Index out of bounds question

M

Method Man

Say I have the following:

int main(void) {
char* p, q;
p = (char*) malloc(sizeof(char)*10);
q = (p + 100) - 99; /* legal? */
free(q - 1); /* legal? */
....
return 0;
}

Will this program always produce UB, always work, or is it compiler
dependent?
 
E

E. Robert Tisdale

Method said:
Say I have the following:

#include said:
int main(int argc, char* argv[]) {
char* p = (char*)malloc(sizeof(char)*10);
char* q = (p + 100) - 99; // illegal!
free(q - 1); // illegal!
// ....
return 0;
}
Will this program always produce UB?

This is an improper question.
Undefined Behavior (UB) is undefined.
There is no specific behavior to "produce".
Always work?

It works everywhere.
Or is it compiler dependent?

There are no ANSI/ISO C99 compliant compilers
that will not accept this code
and generate the expected output.
 
B

Ben Pfaff

Method Man said:
Say I have the following:

int main(void) {
char* p, q;

This is deceptive syntax. It *looks* like it's meant to declare
two pointers, but it *actually* declares a pointer and an
integer.
p = (char*) malloc(sizeof(char)*10);

I don't recommend casting the return value of malloc():

* The cast is not required in ANSI C.

* Casting its return value can mask a failure to #include
<stdlib.h>, which leads to undefined behavior.

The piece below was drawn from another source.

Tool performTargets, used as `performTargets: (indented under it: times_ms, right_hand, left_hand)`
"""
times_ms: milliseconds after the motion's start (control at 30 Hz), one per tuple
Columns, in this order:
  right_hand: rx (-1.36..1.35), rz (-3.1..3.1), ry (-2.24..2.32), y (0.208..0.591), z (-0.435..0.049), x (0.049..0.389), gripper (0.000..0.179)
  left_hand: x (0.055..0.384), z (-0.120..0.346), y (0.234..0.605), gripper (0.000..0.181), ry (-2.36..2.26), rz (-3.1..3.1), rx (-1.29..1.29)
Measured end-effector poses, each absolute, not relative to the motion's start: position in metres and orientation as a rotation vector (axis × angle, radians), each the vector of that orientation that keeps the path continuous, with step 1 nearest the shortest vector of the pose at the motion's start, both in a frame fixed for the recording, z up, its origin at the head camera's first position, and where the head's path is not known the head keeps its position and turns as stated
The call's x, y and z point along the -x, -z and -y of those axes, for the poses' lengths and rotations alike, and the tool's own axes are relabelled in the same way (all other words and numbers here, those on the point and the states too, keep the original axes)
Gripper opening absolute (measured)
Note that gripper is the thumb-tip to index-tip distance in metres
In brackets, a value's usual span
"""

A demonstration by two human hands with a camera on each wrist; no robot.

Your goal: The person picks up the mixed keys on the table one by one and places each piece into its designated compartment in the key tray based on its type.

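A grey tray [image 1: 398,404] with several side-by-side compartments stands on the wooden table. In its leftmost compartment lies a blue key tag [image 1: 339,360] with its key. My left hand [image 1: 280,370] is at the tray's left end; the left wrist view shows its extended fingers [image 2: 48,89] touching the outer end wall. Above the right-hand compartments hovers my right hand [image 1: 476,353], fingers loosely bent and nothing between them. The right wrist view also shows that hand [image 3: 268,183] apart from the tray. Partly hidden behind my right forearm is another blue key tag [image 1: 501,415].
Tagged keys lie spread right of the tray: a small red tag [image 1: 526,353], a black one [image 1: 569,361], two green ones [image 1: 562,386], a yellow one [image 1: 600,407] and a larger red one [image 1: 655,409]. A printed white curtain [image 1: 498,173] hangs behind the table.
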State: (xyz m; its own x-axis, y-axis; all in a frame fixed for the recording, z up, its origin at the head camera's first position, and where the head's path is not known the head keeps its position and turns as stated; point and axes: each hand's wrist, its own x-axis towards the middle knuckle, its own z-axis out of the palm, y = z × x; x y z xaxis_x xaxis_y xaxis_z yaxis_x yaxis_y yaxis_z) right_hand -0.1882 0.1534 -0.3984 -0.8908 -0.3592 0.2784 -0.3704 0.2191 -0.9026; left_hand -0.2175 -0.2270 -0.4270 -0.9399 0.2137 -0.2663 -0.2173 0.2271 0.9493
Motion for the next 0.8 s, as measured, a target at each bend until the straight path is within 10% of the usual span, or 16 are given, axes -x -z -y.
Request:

* If you cast to the wrong type by accident, odd failures can
result.

Some others do disagree, such as P.J. Plauger (see article
<[email protected]>).

When calling malloc(), I recommend using the sizeof operator on
the object you are allocating, not on the type. For instance,
*don't* write this:

int *x = malloc (128 * sizeof (int)); /* Don't do this! */

Instead, write it this way:

int *x = malloc (128 * sizeof *x);

There's a few reasons to do it this way:

* If you ever change the type that `x' points to, it's not
necessary to change the malloc() call as well.

This is more of a problem in a large program, but it's still
convenient in a small one.

* Taking the size of an object makes writing the statement
less error-prone. You can verify that the sizeof syntax is
correct without having to look at the declaration.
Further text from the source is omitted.